I compare this result with the conclusions obtained from existing literature. For example, the empirical study of Xiang (2009) showed that the elasticity coefficient of OFDI is 0.9. According to the formula (3), the contribution of OFDI on export reached 231.27 %, which means that only the factor of OFDI has a larger influence on export than the actual growth rate in the sample period. Therefore, the impact of other factors on export must be collectively negative to “counter-balance” this effect, which is an impossible situation. And many other estimation values in the existing literature also calculate the contribution of OFDI on export to be more than 100 %. According to the analysis of this paper, this kind of error may be explained by the inappropriate variable selection, model misspecification, and wrong estimation method. For the two sub-samples of developed countries and developing countries, the absolute value of OFDI’s contribution degree to export in the sample period is no more than 20 %. In short, the impact of Chinese OFDI on export trade is relatively limited.

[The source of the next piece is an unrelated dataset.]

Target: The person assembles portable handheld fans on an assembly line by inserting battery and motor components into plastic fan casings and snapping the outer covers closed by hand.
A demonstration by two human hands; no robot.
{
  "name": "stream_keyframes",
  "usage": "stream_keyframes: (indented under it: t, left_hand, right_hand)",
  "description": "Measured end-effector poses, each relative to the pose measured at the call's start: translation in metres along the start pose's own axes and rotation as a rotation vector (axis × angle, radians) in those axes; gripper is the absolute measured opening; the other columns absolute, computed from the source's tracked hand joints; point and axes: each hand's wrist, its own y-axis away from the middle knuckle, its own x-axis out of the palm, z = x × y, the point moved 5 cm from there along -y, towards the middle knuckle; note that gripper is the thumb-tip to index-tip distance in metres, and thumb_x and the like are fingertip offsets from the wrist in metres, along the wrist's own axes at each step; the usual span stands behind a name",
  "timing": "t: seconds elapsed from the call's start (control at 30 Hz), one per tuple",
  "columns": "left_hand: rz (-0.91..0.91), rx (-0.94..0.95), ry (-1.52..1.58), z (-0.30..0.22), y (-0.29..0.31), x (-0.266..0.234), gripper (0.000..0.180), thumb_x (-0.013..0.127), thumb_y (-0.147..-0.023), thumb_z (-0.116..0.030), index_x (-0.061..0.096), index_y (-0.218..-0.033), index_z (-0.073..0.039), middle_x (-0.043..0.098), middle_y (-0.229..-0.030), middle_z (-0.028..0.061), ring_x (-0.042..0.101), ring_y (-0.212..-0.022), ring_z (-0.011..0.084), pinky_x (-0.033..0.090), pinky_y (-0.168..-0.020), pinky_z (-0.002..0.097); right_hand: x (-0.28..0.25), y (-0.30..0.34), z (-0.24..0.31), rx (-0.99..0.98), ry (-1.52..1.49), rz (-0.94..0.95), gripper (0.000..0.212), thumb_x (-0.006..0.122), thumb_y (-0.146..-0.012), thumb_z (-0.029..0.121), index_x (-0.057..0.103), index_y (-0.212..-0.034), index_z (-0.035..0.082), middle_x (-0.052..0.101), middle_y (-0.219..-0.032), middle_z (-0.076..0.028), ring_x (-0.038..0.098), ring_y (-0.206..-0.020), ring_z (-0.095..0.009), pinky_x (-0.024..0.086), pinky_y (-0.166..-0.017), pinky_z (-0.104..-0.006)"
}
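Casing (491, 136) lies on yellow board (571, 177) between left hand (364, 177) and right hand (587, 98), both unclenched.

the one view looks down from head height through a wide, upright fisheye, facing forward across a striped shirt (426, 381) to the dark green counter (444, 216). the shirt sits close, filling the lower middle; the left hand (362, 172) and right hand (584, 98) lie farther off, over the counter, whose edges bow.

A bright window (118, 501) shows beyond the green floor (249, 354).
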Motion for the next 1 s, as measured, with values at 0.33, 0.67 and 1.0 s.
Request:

In recent years, China’s OFDI has developed rapidly. The influence of OFDI on export has attracted increasing attention in academic studies. With the “One belt and One road” policy recently proposed by China, OFDI and international trade would play more important roles in the economic development of China and related economies. Clarifying the relationship between OFDI and export will be conductive to provide a scientific reference for policy development and analysis of welfare gains and losses, which is of great significance. At present, most of the researches in China have got the conclusion that OFDI significantly promotes export trade. Upon reviewing these studies, this paper corrects inappropriate variable selection, model misspecification, and wrong estimation methods and re-examines the effect of OFDI on export trade. The empirical results overthrow the conclusions of existing literature: In a word, the effect of OFDI on export is relative small. OFDI in developed countries has a slight substitution for export while ODFI in developing countries has a certain degree of promotion effect on export.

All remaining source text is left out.